Phillips plays the BNP’s own game in extending the repulsive behaviour of al-Muhajiroun to British Muslims in general, thereby justifying the BNP’s obnoxious attitudes.
British Muslims have categorically and consistently distanced themselves from the actions of fringe groups that delight in sparking controversy with their outlandish claims and basking in the subsequent media spotlight.
It is disgraceful that Phillips should seek to rationalize the BNP’s anti-Muslim prejudice by using the actions of a fringe group which British Muslims have overwhelmingly rejected, or in suggesting that equality under the law for Muslims represents 'the steady encroachment of Islam into Britain’s public space'. What does Phillips suggest we do to address the concerns of those driven into the arms of the BNP?
She writes:
‘This is why all decent people must join in the fight against Islamic supremacism. Support for the BNP would plummet if the political mainstream were to limit immigration, denounce cultural Islamic imperialism and refuse to give one inch to sharia law, saying no to polygamy, sharia finance, sharia courts and all attempts to set up a parallel Islamic society in Britain.’

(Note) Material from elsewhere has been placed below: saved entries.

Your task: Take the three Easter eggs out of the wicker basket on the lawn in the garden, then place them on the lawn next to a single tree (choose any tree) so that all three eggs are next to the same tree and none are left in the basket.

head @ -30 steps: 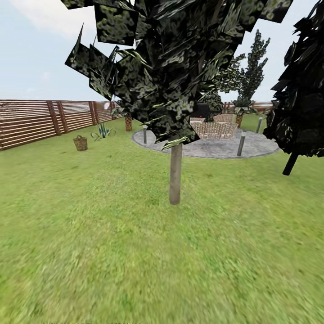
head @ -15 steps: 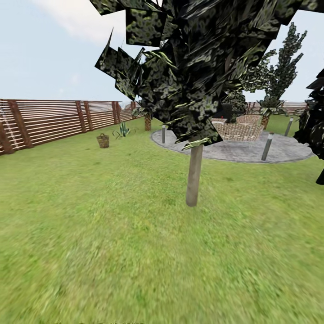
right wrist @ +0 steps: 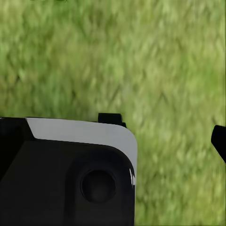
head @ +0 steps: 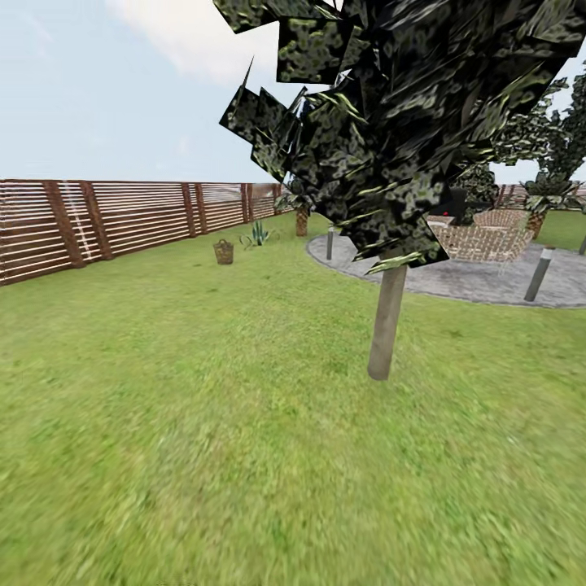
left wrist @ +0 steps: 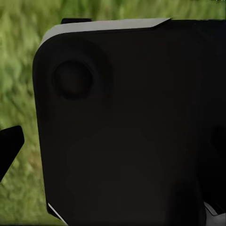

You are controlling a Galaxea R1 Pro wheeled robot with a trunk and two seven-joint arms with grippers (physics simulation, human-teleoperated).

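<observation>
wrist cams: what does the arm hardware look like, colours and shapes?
Both wrist views show a matte black, rounded-corner housing with a pale grey-white edge band and a round recessed dimple: left, right. Black finger tips poke in at frame edges. No cables or markings visible. Grass behind.

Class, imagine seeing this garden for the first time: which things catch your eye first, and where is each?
The tree stands out first, right of centre on the lawn, its dark foliage filling the upper right. Far back, left of it, the small wicker basket sits on the grass near the wooden fence. Behind the tree, at right, lies a grey paved circle with woven chairs.
</observation>
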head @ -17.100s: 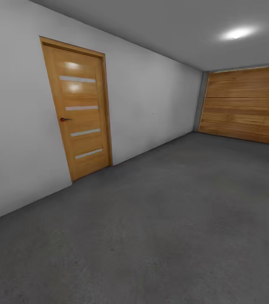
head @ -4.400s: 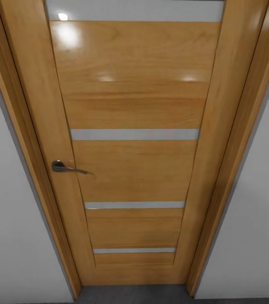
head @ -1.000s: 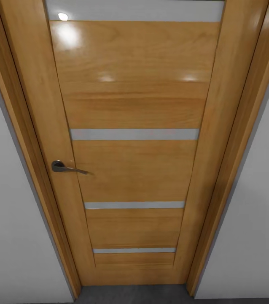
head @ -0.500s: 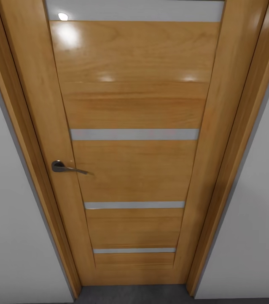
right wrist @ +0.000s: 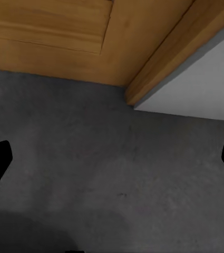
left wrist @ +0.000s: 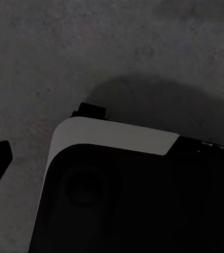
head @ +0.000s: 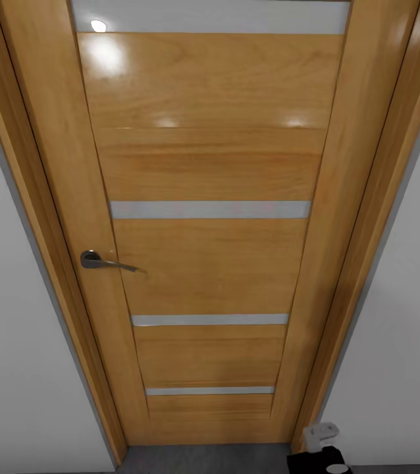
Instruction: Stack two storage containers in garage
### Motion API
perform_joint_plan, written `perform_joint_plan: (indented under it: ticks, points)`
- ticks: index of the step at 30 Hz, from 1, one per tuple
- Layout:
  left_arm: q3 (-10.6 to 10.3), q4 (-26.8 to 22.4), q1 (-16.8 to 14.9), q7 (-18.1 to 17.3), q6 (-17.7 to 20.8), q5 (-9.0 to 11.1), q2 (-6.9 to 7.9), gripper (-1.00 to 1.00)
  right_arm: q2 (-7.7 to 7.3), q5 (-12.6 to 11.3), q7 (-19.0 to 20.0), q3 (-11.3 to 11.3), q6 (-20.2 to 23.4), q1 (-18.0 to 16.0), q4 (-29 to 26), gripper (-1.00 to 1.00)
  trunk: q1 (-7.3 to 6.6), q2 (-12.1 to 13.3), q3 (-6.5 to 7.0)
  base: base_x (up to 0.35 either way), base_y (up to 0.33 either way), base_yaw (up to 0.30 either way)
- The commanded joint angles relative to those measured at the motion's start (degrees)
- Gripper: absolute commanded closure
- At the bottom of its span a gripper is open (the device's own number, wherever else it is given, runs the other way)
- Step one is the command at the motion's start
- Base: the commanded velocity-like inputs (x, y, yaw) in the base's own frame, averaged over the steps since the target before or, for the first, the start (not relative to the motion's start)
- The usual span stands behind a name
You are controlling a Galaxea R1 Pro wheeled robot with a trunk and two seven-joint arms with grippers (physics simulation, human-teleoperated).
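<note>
Since half a second ago the right arm (head: 320, 451) has risen into the head view's lower right corner, near the door frame's foot; camera unmoved. Right gripper (right wrist: 112, 158) fingertips stand well apart over the floor (right wrist: 90, 174), nothing between; left gripper's state I cannot tell. Door (head: 210, 263) is closed, its handle (head: 105, 262) on the opposite side from that arm; judged step: open it, reach across, press the lever down before pulling. No storage containers in sight, presumably beyond the door.
</note>
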Motion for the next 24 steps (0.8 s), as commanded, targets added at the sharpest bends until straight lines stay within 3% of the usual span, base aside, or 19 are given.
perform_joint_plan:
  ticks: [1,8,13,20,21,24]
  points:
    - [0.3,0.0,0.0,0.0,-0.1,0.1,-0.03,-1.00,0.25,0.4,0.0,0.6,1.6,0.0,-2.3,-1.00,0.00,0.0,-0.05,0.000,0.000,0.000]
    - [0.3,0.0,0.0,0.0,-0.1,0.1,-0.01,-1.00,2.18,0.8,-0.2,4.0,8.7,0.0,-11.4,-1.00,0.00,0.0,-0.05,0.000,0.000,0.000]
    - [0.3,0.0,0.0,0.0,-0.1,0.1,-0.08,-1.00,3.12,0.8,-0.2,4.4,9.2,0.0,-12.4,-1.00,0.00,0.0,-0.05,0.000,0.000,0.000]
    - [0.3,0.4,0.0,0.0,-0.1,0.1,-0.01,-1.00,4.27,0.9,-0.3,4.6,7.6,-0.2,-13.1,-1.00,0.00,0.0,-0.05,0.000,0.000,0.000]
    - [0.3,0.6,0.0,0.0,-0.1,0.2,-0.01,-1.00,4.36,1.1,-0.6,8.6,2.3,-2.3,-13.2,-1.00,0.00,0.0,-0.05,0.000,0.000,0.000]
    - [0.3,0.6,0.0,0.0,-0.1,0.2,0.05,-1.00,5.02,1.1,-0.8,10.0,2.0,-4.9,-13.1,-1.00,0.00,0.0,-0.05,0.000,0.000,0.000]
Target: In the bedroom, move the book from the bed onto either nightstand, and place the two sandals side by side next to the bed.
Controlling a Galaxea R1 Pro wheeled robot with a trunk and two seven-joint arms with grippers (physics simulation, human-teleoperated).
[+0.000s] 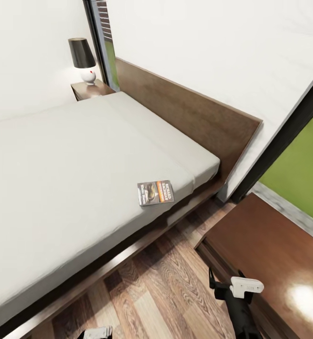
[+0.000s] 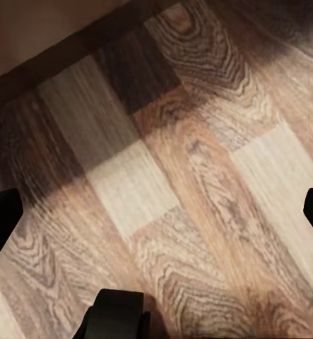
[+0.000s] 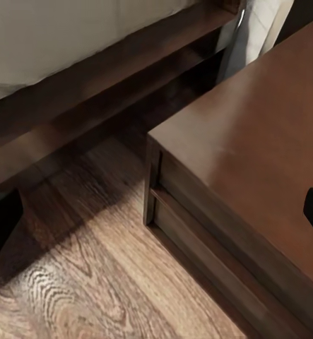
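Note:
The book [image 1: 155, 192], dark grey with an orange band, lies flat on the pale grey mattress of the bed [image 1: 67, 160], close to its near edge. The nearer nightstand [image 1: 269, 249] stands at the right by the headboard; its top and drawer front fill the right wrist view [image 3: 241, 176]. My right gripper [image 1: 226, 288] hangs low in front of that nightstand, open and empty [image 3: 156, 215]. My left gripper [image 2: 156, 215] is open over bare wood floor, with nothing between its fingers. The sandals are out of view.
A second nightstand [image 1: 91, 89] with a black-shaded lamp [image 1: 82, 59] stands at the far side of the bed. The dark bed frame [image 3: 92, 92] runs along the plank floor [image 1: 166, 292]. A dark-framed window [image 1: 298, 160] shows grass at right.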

No mention here of the existence of the Jewish Beth Din courts which are regulated by the same legislative act that permits the right to arbitration through Shari’ah tribunals. Should these too be refused the right to operate?
And whither evidence of a parallel Islamic society in Britain? This recent report by Lancaster University suggests that far from leading parallel lives, British Muslims are better integrated than their European counterparts.
As commentary today dissects Nick Griffin appearance on BBC Question Time yesterday, it is shocking that Melanie Phillips should echo and cast as reasonable the party’s claim of a steady ‘Islamisation of Britain’. It is in the same vein as an earlier column by Leo McKinstry in the Daily Express and only serves to provide the racist BNP with a veneer of mainstream respectability.